Connected and Inspired: A Conversation with Lizz Wright

By Brent Thompson

Photo Credit: Jesse Kitt

The daughter of a minister and musical director, Lizz Wright has been immersed in music since her childhood. In a recording career spanning nearly 20 years, Wright has effectively blended jazz and gospel music into her own unique style. Recently, the vocalist and restaurateur launched a record label, Blues & Greens Records. On Sunday, October 23, Wright will perform in the Jemison Concert Hall of the Alys Stephens Center. Wright spoke with us by phone as she prepared for her upcoming tour.

Southern Stages: Lizz, thanks for your time. Where is your home base these days?

Lizz Wright: Chicago is my home base and I still have a spot in Asheville where I go sit by the creek. I actually have a little cafe [in Chicago] – we serve breakfast all day and we have salads. It’s called Carver 47 – It’s named after Dr. George Washington Carver and it’s got a focus on juices and smoothies and we also have a cafe garden. It’s a nice neighborhood spot.

Southern Stages: Between your singing career, your cafe and your record label, you seem to stay busy.

Wright: I love it! My father had a big garden and my grandfather is an amazing gardener. I come from a family of gardeners. We’ve always had a relationship with the land and I didn’t want to be the first generation that didn’t have that quality. Something about serving people makes me feel connected and inspired. It’s so much easier to sing when I have that in my life. I gave myself permission to have an unusual structure.

Southern Stages: On this upcoming tour that brings you to Birmingham, how long will you be on the road?

Wright: It’s going to keep me out for a while. I’ll be in Europe for three weeks, so I’ll be out until mid-November. It’s the longest run I’ve been able to put together since Covid happened. I’m very excited and singing feels like a long vacation.

Southern Stages: I’ve always heard that European audiences have a tremendous appreciation for American jazz music.

Wright: I think the charm of the American experience is easier to see if you’re not standing in the middle of the chaos. It’s much easier to see how beautiful it is. I find that the world at large is fascinated with the U.S. and how people deal with each other and how much we influence each other. Art seems to be a way for them to look deeply into that.

Southern Stages: With a large catalog of songs, how do you comprise your set lists these days?

Wright: That’s a great question. I’ve started listening to my music again lately and I am yearning to sing some things I haven’t sung in a long time, but also to test songs that I’m about to take into the studio. There are some songs from my twenties that no one’s heard in a while and the words mean something so different to me.

Southern Stages: I like to ask artists how old songs stay fresh to them, but you touched on that by saying the lyrics develop new meaning over time.

Wright: It’s better to sing songs that you need to sing because you’re going to meet them with a lot more appreciation and attention than something that’s programmed or predetermined.

Southern Stages: You mentioned testing songs on the road.
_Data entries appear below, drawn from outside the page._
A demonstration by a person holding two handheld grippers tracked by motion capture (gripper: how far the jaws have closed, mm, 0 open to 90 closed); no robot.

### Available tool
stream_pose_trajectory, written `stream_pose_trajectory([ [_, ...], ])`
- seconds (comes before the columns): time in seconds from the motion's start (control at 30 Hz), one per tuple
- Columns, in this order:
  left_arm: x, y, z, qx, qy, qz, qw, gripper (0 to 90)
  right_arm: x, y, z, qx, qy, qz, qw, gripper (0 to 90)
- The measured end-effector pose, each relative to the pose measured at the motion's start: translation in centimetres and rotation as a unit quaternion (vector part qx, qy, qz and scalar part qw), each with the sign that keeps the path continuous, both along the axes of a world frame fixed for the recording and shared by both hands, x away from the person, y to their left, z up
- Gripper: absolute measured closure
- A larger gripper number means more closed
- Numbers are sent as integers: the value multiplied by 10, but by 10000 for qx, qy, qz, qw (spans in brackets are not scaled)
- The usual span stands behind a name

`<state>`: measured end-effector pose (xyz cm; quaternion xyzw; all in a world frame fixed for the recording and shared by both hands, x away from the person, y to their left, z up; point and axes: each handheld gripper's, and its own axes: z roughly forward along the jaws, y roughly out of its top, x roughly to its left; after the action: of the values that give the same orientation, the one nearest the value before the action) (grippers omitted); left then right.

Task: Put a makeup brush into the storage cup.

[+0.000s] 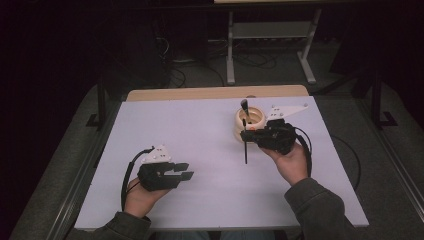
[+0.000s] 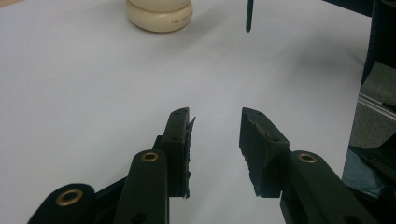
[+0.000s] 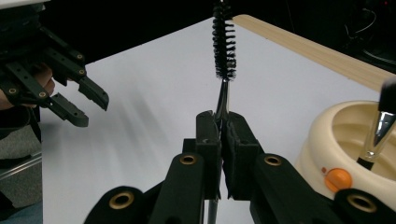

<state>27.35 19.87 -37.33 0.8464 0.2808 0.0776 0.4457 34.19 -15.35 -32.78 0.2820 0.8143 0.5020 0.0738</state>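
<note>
Right gripper [image 3: 223,125] jaws are clamped on the wire stem of a black bottle brush [image 3: 223,44], held just beside the cream round holder [image 1: 251,121] on the white table [image 1: 210,200], while the left gripper [image 2: 215,122], well apart, stands partly open and empty.

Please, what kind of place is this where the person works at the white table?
Probably a lab or workshop set up for recording. The white table stands on grey carpet in a dark room, loose cables lie on the floor behind it, and a metal frame stand stands there.
</note>
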Motion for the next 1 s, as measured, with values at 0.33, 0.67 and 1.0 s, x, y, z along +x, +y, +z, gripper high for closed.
stream_pose_trajectory([
  [0.33, -1, 6, 1, 59, -31, 19, 10000, 624, 12, -8, 13, 17, 32, -132, 9999, 848],
  [0.67, -1, 11, 1, 19, -56, 83, 9999, 612, 25, -11, 26, -68, 13, -248, 9997, 847],
  [1.0, -1, 11, 0, -30, -28, 71, 10000, 601, 42, -13, 41, -126, -40, -418, 9990, 847],
])
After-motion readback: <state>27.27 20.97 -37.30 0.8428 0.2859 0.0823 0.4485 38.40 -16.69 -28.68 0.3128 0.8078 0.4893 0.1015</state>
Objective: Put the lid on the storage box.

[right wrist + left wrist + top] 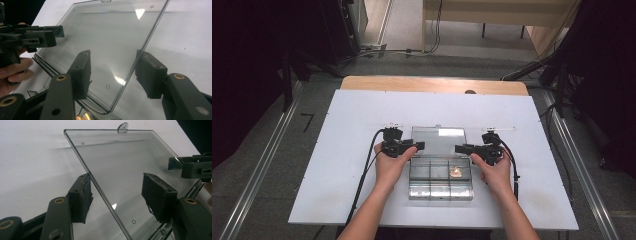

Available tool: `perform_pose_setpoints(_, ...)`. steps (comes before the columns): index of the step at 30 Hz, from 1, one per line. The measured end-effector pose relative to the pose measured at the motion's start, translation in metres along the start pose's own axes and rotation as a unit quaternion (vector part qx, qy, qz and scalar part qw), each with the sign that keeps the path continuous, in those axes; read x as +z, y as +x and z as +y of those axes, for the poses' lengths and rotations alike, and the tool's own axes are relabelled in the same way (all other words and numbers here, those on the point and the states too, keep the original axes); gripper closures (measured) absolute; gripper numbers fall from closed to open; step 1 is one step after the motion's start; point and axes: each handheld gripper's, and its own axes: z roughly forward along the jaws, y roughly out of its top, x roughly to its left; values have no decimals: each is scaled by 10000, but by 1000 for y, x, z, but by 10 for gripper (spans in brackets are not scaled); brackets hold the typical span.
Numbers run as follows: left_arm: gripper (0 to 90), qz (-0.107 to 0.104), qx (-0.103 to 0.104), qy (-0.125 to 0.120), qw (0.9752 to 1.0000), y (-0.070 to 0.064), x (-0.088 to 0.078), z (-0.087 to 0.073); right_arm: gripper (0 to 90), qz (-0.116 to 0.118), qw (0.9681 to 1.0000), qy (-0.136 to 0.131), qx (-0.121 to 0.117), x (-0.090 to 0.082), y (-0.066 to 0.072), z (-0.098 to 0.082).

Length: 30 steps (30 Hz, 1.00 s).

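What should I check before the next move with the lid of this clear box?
1. Lid open and tilted back from the box: ok.
2. Left gripper has the lid's side edge between its jaws: ok.
3. Right gripper has the other side edge between its jaws: ok.
4. Pads pressing on the lid: not ok; gaps show on both grippers, so neither grips it.
5. Small brown item sits inside a compartment, away from the rim: ok.
6. Box sits flat on the white board: ok.
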Motion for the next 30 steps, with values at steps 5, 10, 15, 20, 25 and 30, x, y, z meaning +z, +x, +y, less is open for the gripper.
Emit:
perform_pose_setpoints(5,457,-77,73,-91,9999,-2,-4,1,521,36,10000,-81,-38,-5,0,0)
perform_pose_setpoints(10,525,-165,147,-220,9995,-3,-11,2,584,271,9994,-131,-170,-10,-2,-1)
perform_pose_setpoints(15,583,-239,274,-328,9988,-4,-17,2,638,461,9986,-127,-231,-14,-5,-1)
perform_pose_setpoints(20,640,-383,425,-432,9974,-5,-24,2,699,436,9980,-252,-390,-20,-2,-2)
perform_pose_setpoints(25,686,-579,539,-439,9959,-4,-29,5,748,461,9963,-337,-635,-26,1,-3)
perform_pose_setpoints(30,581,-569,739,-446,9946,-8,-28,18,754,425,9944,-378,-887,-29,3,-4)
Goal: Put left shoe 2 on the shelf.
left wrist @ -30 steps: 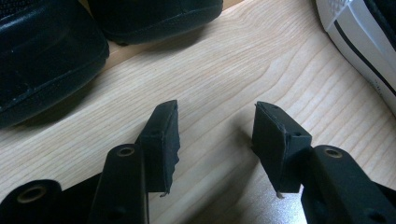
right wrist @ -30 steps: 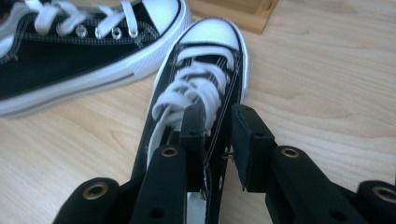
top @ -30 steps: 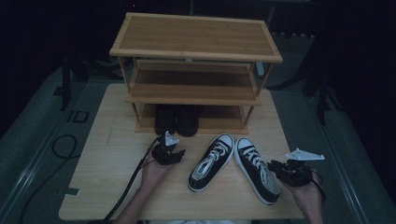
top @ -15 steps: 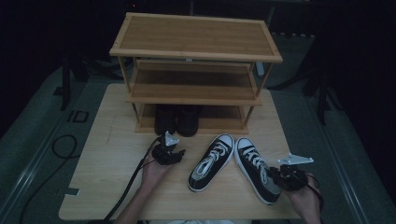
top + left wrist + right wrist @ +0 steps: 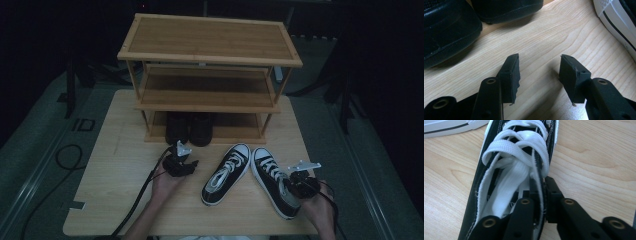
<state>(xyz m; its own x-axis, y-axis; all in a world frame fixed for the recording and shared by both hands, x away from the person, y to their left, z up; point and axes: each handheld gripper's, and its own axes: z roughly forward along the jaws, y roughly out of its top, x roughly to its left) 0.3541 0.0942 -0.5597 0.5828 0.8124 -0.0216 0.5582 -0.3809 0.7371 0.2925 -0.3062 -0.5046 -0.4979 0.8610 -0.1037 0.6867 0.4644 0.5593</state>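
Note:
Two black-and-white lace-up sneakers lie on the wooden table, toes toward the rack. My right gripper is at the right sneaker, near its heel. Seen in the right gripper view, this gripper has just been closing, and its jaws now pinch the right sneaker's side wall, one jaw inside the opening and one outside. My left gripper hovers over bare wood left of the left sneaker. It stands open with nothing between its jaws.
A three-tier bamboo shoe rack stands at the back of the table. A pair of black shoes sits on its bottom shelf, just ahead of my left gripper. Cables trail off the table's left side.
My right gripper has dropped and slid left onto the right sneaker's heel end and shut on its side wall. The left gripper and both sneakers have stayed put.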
If you will, talk about that process.

Wright: I like to bring them to the people first. If they’re alive between us, I can get to the right thing in the studio. It’s important that I don’t get something high-gloss in the studio that doesn’t carry with the people. If it as life on the road, it’ll be fine in the studio. Craig Street – one of my producers – taught me how to work backwards like that and it’s been an effective tool.

Lizz Wright will perform in the Jemison Concert Hall of the Alys Stephens Center on Sunday, October 23. Tickets to the 6 p.m. show are $39 and can be purchased at www.alysstephens.org.